*** DATA IN THIS EXERCISE Section Begins ***

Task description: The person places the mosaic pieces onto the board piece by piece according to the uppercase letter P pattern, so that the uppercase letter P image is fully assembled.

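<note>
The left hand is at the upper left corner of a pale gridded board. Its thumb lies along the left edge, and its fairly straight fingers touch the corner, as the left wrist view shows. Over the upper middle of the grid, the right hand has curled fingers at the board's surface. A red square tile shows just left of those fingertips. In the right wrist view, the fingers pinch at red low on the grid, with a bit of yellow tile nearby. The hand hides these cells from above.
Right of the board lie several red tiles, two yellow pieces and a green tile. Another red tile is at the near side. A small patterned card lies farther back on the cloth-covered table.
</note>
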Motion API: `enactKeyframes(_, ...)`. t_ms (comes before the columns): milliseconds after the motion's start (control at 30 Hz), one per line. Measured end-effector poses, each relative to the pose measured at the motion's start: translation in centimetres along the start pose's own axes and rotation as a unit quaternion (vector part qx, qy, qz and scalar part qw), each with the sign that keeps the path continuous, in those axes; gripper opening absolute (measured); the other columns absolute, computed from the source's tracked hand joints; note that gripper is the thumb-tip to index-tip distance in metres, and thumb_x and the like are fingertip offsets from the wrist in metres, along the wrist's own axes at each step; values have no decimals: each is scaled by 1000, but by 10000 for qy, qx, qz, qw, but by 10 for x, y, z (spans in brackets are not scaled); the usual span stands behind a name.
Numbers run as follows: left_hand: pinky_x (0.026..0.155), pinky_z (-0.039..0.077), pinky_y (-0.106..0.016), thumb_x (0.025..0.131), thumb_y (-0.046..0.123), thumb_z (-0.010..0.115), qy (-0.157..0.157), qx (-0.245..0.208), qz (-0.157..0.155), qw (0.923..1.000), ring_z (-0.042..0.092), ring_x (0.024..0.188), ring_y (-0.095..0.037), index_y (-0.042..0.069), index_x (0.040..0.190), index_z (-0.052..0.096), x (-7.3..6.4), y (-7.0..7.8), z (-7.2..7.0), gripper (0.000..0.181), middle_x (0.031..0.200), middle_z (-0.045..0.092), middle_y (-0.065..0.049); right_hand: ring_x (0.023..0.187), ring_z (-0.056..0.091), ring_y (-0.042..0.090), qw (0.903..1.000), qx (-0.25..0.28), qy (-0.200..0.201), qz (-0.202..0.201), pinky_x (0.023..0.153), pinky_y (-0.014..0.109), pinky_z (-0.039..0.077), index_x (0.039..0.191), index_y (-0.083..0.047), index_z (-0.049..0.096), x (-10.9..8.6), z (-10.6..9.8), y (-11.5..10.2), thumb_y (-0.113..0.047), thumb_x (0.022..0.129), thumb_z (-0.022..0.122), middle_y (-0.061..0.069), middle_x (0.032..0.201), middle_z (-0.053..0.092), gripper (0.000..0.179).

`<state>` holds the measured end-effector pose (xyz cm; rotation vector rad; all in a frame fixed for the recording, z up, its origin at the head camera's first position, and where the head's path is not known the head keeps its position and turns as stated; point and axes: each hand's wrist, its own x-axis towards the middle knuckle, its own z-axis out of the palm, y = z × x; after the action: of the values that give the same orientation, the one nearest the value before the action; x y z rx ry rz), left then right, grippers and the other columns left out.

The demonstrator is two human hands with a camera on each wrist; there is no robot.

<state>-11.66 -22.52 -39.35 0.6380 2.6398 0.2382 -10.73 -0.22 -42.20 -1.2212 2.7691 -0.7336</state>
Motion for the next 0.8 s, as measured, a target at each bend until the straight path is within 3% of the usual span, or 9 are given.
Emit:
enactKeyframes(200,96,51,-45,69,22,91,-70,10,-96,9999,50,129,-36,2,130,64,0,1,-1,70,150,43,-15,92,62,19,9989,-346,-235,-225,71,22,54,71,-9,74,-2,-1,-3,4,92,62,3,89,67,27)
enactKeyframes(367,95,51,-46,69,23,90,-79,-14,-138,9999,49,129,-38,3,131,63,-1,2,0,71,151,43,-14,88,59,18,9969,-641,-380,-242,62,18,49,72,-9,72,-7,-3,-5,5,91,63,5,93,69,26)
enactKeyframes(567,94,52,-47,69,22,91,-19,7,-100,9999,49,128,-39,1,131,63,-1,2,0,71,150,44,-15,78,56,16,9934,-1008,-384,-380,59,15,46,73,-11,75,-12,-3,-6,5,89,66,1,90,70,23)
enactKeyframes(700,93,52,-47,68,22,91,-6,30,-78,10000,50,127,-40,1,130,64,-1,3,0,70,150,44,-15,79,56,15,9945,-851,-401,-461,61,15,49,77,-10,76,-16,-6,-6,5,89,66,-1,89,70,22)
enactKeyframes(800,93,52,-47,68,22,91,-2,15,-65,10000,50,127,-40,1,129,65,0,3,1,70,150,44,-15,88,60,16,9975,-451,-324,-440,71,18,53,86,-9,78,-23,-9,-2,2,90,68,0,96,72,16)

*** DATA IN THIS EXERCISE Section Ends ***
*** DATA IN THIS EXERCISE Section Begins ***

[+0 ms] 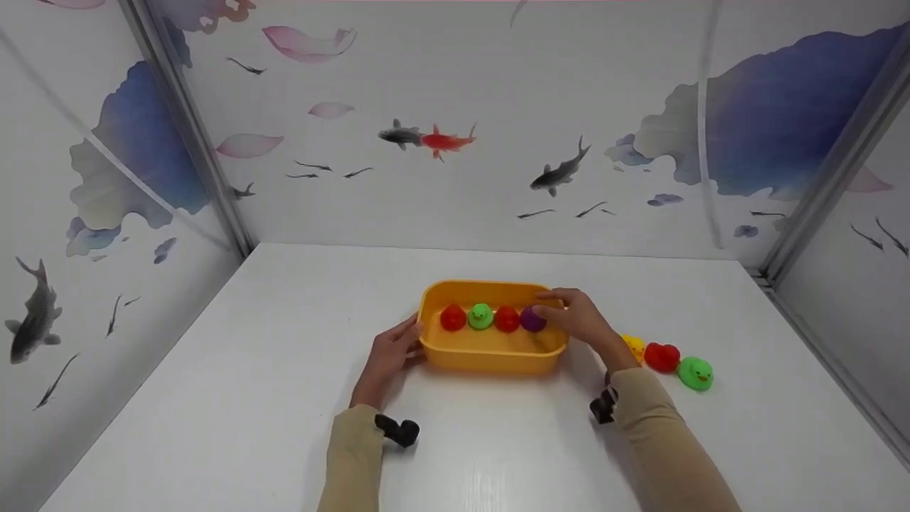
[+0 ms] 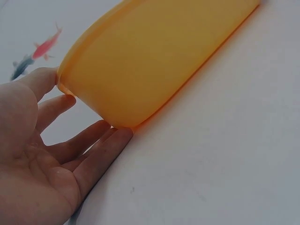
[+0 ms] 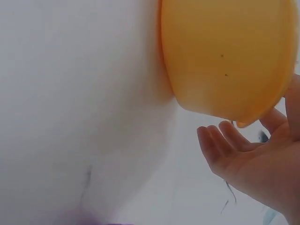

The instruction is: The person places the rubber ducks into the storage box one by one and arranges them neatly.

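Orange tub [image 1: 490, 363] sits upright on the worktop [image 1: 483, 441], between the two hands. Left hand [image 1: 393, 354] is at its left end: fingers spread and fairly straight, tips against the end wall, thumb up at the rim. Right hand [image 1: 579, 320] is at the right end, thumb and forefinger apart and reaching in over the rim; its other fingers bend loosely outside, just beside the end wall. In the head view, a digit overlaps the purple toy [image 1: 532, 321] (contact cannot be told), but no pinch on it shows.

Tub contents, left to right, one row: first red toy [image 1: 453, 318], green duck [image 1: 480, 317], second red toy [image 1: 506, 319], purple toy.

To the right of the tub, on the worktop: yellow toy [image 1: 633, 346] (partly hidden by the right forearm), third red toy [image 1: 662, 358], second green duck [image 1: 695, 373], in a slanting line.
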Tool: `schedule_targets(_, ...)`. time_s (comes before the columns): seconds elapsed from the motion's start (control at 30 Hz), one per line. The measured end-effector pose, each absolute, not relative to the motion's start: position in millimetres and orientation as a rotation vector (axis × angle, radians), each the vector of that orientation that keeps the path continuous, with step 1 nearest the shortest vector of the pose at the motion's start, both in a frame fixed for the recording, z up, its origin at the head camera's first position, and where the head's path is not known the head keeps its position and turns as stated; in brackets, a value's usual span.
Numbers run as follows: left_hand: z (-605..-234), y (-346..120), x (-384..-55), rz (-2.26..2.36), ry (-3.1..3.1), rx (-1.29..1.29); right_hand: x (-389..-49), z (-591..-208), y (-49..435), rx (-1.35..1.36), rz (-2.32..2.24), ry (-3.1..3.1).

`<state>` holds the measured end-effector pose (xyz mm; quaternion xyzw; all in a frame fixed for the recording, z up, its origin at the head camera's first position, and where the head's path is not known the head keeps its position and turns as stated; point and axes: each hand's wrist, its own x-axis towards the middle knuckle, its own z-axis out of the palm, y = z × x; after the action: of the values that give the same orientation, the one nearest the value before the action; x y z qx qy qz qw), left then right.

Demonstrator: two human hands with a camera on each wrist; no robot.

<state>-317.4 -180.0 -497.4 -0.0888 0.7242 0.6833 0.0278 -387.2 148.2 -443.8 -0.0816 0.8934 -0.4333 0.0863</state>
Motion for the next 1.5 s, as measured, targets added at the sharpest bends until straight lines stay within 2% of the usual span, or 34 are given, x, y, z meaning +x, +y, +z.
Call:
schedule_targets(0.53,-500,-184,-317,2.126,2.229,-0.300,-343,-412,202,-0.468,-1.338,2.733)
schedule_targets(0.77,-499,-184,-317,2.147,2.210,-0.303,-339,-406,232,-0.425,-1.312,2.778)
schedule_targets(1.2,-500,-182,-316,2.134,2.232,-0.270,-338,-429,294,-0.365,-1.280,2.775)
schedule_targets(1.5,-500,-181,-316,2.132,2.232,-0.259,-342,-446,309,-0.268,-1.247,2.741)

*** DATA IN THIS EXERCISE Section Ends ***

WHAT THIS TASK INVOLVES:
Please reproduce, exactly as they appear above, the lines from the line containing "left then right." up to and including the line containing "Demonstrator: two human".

WRITTEN ANSWER:
`<state>` holds the measured end-effector pose (xyz mm; quaternion xyzw; all in a frame fixed for the recording, z up, its origin at the head camera's first position, and where the head's path is not known the head keeps its position and turns as stated; point and axes: each hand's wrist, its own x-axis towards the middle knuckle, its own z-axis out of the palm, y = z × x; after the action: of the values that give the same orientation, the one nearest the value before the action; x y z qx qy qz qw), left then right.

Demonstrator: two human hands with a camera on each wrist; no robot.

The given output is complete.